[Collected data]
* * *
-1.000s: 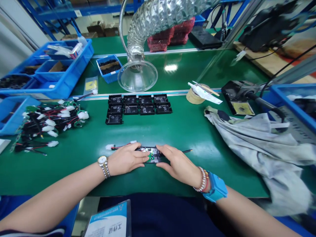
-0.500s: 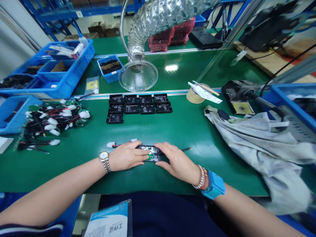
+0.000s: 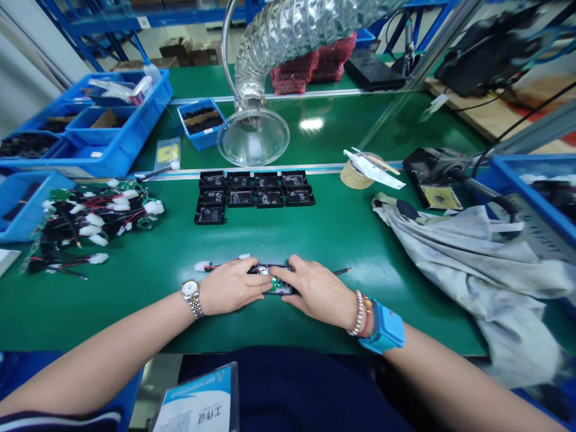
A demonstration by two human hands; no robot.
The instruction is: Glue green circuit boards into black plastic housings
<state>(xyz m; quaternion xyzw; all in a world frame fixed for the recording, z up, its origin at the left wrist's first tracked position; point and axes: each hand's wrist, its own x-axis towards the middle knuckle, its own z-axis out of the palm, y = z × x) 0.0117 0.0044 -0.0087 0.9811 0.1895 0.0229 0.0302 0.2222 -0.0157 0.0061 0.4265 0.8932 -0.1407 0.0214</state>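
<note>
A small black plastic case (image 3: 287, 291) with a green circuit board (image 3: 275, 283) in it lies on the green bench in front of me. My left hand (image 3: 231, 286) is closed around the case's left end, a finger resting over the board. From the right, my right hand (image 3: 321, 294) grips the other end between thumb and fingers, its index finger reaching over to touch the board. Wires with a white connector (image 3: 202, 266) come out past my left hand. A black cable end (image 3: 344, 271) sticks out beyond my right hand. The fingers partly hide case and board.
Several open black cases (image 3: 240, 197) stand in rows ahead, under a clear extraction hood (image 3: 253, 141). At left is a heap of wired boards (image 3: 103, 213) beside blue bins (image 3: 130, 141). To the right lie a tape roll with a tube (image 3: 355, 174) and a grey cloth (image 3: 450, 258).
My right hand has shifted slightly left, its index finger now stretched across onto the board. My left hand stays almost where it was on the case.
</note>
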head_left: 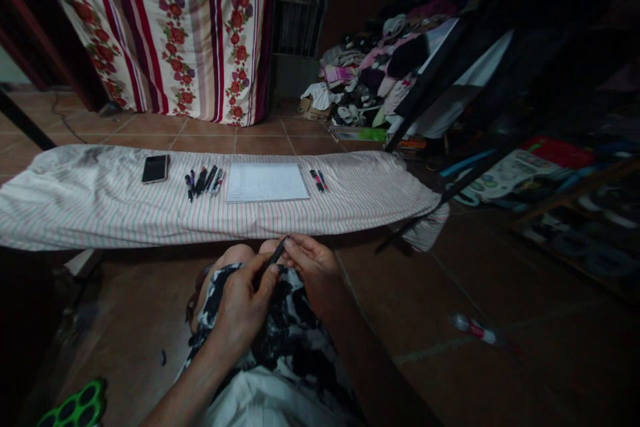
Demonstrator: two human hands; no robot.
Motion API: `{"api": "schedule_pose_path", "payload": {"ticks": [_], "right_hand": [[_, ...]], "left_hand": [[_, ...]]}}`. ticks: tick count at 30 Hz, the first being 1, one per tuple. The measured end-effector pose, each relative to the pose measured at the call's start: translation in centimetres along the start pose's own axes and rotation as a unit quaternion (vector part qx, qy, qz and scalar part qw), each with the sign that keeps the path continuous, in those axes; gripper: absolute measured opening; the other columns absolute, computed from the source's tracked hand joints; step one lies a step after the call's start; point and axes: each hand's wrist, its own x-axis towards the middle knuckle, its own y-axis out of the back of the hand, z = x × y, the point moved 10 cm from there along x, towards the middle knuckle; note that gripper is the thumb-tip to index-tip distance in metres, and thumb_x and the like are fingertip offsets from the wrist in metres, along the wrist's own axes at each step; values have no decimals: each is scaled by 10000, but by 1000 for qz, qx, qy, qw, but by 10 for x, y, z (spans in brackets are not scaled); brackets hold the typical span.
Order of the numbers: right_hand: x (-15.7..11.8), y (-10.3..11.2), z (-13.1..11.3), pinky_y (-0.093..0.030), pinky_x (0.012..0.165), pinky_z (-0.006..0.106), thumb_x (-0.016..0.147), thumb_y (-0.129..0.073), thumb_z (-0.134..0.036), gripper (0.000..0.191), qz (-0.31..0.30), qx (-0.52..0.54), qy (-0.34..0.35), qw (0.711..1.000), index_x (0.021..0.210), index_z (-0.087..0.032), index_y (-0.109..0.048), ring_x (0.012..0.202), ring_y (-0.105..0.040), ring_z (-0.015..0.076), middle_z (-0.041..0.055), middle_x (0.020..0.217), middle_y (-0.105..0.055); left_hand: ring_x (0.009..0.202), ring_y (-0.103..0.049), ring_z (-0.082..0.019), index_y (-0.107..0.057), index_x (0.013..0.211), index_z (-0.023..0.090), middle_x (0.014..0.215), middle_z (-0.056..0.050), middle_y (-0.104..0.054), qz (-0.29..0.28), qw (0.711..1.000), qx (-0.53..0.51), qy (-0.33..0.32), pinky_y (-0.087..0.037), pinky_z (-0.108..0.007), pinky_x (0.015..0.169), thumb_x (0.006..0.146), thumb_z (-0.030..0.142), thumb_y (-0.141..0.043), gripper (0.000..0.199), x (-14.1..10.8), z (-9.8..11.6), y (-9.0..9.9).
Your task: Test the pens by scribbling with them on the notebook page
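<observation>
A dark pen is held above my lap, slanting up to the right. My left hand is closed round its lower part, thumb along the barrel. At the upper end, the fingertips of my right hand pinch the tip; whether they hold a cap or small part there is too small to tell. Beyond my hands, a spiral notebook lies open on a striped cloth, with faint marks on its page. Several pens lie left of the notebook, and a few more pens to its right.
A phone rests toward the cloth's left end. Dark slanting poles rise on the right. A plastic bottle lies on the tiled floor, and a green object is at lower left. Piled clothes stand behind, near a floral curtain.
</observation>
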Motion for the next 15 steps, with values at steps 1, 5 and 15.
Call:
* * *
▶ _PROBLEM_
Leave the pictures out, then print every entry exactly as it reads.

▶ _REPLY TO THE EXERCISE_
-1.000s: 
-0.500s: 
+0.000s: 
A demonstration by two human hands; no robot.
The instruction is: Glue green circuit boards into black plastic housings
<state>(xyz m; quaternion xyzw; all in a world frame fixed for the recording, z up, its origin at the left wrist's first tracked position; point and axes: each hand's wrist, its own x-axis towards the middle knuckle, its own z-axis out of the palm, y = z × x) 0.0117 0.0044 -0.0087 0.9811 0.1895 0.0229 0.0302 0.2222 -0.0157 0.0061 0.4265 0.8932 -0.1407 0.0214</state>
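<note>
A small black plastic case (image 3: 287, 291) with a green circuit board (image 3: 275, 283) in it lies on the green bench in front of me. My left hand (image 3: 231, 286) is closed around the case's left end, a finger resting over the board. From the right, my right hand (image 3: 321, 294) grips the other end between thumb and fingers, its index finger reaching over to touch the board. Wires with a white connector (image 3: 202, 266) come out past my left hand. A black cable end (image 3: 344, 271) sticks out beyond my right hand. The fingers partly hide case and board.
Several open black cases (image 3: 240, 197) stand in rows ahead, under a clear extraction hood (image 3: 253, 141). At left is a heap of wired boards (image 3: 103, 213) beside blue bins (image 3: 130, 141). To the right lie a tape roll with a tube (image 3: 355, 174) and a grey cloth (image 3: 450, 258).
My right hand has shifted slightly left, its index finger now stretched across onto the board. My left hand stays almost where it was on the case.
</note>
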head_left: 
Demonstrator: two human hands; no robot.
Motion API: `{"api": "schedule_pose_path", "payload": {"ticks": [_], "right_hand": [[_, ...]], "left_hand": [[_, ...]]}}`. ticks: tick count at 30 Hz, the first being 1, one per tuple. The measured end-effector pose, each relative to the pose measured at the call's start: translation in centimetres along the start pose's own axes and rotation as a unit quaternion (vector part qx, qy, qz and scalar part qw), each with the sign that keeps the path continuous, in those axes; gripper: absolute measured opening; the other columns absolute, computed from the source's tracked hand joints; step one lies a step after the call's start; point and axes: each hand's wrist, its own x-axis towards the middle knuckle, its own y-axis out of the back of the hand, z = x × y, the point moved 10 cm from there along x, towards the middle knuckle; note that gripper is the thumb-tip to index-tip distance in metres, and thumb_x and the like are fingertip offsets from the wrist in metres, along the wrist's own axes at each step; values have no decimals: each is scaled by 10000, but by 1000 for qz, qx, qy, qw, but by 10 for x, y, z (spans in brackets are not scaled); brackets hold the typical span.
Order of the numbers: right_hand: x (-15.7..11.8), y (-10.3..11.2), z (-13.1..11.3), pinky_y (-0.093..0.030), pinky_x (0.012..0.165), pinky_z (-0.006..0.106), thumb_x (-0.016..0.147), thumb_y (-0.129..0.073), thumb_z (-0.134..0.036), gripper (0.000..0.191), qz (-0.31..0.30), qx (-0.52..0.54), qy (-0.34..0.35), qw (0.711..1.000), index_x (0.021..0.210), index_z (-0.087..0.032), index_y (-0.109..0.048), ring_x (0.012..0.202), ring_y (-0.105..0.040), ring_z (-0.015..0.076), middle_z (-0.041..0.055), middle_x (0.020..0.217), middle_y (-0.105..0.055); left_hand: ring_x (0.009..0.202), ring_y (-0.103..0.049), ring_z (-0.082..0.019), index_y (-0.107..0.057), index_x (0.013..0.211), index_z (-0.023..0.090), middle_x (0.014..0.215), middle_z (-0.056..0.050), middle_y (-0.104..0.054), qz (-0.29..0.28), qw (0.711..1.000), qx (-0.53..0.51), qy (-0.33..0.32), pinky_y (-0.087..0.037), pinky_z (-0.108..0.007), pinky_x (0.015..0.169), thumb_x (0.006..0.146), thumb_z (-0.030..0.142), thumb_y (-0.141..0.043), gripper (0.000..0.199), x (-14.1..10.8), z (-9.8..11.6), y (-9.0..9.9).
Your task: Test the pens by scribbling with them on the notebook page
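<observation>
A dark pen is held above my lap, slanting up to the right. My left hand is closed round its lower part, thumb along the barrel. At the upper end, the fingertips of my right hand pinch the tip; whether they hold a cap or small part there is too small to tell. Beyond my hands, a spiral notebook lies open on a striped cloth, with faint marks on its page. Several pens lie left of the notebook, and a few more pens to its right.
A phone rests toward the cloth's left end. Dark slanting poles rise on the right. A plastic bottle lies on the tiled floor, and a green object is at lower left. Piled clothes stand behind, near a floral curtain.
</observation>
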Motion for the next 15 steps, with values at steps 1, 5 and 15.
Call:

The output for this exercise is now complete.